Dikutip dari Badan Siber dan Sandi Negara (18/06/2021) Runsomware merupakan jenis malicious software, yang menuntut terbusan financial dari seorang korban dengan melakukan penahanan pada asset atau data yang bersifat pribadi.
Bahkan negara adikuasa sekelas Amerika serikat, menyebut virus ini sebagai aksi terorisme baru.
Runsomware serupa kejahatan pemerasan yang pada umumnya kita ketahui, dalihnya memanfaatkan data dari korbannya untuk memperoleh keuntungan dengan mengancam akan mengunci data korban bila tidak melakukan tebusan dalam bentuk pembayaran uang.
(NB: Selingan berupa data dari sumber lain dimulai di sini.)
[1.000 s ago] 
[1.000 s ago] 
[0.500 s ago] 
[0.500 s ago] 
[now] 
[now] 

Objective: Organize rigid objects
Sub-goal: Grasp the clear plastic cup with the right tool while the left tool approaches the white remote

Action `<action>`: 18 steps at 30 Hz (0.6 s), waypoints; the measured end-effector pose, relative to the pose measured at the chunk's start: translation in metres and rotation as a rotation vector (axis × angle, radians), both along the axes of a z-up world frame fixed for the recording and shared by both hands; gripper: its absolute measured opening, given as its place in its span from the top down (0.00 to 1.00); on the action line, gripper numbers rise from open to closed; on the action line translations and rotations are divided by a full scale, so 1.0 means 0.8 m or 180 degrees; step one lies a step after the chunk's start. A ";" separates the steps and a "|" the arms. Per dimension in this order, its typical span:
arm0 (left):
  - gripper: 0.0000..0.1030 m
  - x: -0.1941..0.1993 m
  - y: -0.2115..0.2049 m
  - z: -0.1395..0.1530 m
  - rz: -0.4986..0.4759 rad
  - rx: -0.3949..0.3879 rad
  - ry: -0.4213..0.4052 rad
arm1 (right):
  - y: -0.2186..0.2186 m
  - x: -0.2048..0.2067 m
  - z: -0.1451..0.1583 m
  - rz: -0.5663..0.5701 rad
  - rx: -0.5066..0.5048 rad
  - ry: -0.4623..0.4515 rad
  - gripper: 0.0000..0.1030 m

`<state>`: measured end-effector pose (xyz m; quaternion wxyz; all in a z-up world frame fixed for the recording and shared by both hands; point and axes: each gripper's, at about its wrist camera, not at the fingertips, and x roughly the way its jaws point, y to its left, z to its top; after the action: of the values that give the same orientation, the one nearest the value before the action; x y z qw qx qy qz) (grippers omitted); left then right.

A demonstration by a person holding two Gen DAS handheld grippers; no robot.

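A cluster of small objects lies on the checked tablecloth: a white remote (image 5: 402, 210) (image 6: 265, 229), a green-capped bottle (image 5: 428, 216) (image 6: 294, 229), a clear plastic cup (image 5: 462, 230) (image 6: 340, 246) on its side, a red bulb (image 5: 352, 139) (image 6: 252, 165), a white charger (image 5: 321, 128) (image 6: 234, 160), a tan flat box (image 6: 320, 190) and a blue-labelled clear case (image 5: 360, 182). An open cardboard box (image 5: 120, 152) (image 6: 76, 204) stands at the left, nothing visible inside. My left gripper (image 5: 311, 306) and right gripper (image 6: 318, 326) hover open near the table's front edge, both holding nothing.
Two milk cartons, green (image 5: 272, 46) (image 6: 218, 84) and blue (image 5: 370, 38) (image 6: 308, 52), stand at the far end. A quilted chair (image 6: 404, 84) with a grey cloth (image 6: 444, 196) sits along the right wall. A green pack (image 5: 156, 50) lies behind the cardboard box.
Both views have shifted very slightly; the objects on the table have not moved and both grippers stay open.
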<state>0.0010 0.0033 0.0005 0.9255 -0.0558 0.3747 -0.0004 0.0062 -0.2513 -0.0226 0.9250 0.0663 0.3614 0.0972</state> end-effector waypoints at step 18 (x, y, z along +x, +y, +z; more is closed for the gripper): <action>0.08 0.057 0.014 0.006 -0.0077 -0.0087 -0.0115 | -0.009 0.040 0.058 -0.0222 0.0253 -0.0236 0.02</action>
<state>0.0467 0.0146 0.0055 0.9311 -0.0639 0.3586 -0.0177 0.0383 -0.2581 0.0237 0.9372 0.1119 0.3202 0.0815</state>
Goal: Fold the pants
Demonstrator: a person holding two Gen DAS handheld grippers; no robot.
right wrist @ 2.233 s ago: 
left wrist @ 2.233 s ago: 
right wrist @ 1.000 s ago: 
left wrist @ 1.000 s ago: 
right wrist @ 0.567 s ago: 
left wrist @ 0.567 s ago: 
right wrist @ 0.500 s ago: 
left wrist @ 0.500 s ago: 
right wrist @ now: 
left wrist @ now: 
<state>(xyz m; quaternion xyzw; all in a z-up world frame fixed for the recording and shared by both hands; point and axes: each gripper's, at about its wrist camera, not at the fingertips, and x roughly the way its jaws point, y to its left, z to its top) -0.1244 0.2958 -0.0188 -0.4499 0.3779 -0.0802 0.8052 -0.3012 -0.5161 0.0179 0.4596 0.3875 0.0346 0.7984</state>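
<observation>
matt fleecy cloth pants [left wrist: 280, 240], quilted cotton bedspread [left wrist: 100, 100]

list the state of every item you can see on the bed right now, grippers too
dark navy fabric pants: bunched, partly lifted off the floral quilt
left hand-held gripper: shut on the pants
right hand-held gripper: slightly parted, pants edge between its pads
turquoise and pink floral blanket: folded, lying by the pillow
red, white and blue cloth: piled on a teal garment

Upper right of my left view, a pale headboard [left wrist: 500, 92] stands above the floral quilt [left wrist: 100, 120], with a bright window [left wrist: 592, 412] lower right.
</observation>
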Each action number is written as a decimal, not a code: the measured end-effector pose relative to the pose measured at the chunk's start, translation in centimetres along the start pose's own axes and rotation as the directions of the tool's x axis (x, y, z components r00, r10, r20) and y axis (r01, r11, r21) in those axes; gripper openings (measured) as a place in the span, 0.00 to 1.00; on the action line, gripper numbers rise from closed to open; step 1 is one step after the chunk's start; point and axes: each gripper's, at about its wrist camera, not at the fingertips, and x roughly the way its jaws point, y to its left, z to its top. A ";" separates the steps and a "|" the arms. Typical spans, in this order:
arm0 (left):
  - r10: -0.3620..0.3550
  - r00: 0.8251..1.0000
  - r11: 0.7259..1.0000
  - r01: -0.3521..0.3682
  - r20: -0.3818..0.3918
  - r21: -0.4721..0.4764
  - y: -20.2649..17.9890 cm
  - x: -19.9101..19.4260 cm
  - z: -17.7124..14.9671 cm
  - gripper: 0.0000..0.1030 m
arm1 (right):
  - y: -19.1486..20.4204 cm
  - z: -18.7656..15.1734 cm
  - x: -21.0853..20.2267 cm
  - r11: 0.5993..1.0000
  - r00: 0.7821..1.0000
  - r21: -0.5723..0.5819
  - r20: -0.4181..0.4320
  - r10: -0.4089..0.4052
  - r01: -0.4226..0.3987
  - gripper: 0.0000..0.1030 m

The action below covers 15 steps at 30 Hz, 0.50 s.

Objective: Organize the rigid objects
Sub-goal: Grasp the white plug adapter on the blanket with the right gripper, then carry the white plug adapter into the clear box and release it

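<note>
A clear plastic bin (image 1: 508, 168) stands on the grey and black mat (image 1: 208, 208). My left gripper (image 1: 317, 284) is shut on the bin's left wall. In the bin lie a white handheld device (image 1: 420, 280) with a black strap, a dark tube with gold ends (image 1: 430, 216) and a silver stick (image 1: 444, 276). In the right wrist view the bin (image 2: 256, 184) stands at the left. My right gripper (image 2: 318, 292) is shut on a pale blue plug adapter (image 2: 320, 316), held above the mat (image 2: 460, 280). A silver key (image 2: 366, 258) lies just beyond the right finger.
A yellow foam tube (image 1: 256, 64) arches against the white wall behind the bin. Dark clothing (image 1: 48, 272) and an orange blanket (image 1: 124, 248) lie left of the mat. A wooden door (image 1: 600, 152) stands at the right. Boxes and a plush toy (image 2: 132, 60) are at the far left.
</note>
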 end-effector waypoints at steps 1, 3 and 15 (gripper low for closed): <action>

Saya menyebutnya sebagai virus dengan otak kancil. Bagaimana tidak, virus ini menyerang dengan menginveksi file-file dan mengunci hingga korbannya tidak dapat lagi untuk mengakses file tersebut. Pada setiap folder terdapat pemberitahuan berupa catatan peringatan dan kualifikasi metode pembayaran tebusan yang disertakan oleh pelaku, dalam hal ini hacker ransomware.
Beberapa negara internasional pun diberitakan telah terjamah oleh serangan virus jahat ini. CNBC Indonesia (04/06/2021) JBS Brazil yang merupakan pusat pengepakan daging terbesar di Brazil pun mengalami serangan Runsomware.